INSTRUCTIONS TO FOLLOW
Among the records below, find the line that has "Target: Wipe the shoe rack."; from there, give the lines again exactly, and stop after the line that has "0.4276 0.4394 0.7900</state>".

WORKING DATA
########

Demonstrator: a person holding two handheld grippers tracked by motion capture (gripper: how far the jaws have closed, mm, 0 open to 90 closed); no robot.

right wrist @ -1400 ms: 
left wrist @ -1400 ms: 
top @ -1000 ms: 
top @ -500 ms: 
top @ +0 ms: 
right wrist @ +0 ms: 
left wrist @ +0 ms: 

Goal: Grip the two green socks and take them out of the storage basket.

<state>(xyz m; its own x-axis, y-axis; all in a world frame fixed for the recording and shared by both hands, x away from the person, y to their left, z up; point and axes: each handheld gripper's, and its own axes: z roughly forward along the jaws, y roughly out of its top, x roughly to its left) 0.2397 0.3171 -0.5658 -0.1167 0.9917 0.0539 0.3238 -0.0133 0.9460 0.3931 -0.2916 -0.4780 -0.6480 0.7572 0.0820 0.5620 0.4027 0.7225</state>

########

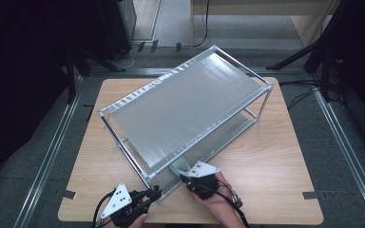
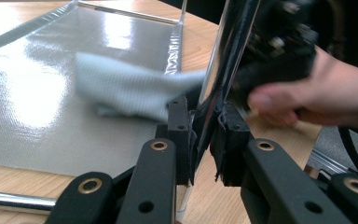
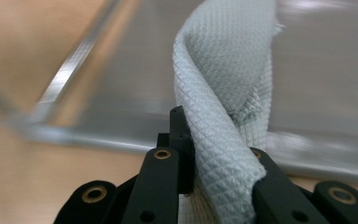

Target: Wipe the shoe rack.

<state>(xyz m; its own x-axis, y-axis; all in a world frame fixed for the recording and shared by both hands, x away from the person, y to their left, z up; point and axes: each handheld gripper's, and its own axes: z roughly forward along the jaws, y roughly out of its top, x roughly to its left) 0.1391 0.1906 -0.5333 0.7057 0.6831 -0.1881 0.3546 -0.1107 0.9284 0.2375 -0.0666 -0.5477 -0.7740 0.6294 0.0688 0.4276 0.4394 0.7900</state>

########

TASK ANSWER
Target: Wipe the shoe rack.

<state>(xyz m; its own x-axis, y-axis; all in a world frame fixed for the recording and shared by both hands, x away from the person, y to their left, z up; point and axes: each handheld gripper's, and its own axes: z roughly forward along the jaws, y roughly out of its top, x roughly to its left) 0.1391 0.1906 -0.5333 0.7057 0.6831 -0.1881 0.3546 -0.1107 0.9284 0.2375 -0.0666 -0.5477 -0.7740 0.6294 0.0688 0.4276 0.4394 0.7900</state>

The exercise concludes with this answer.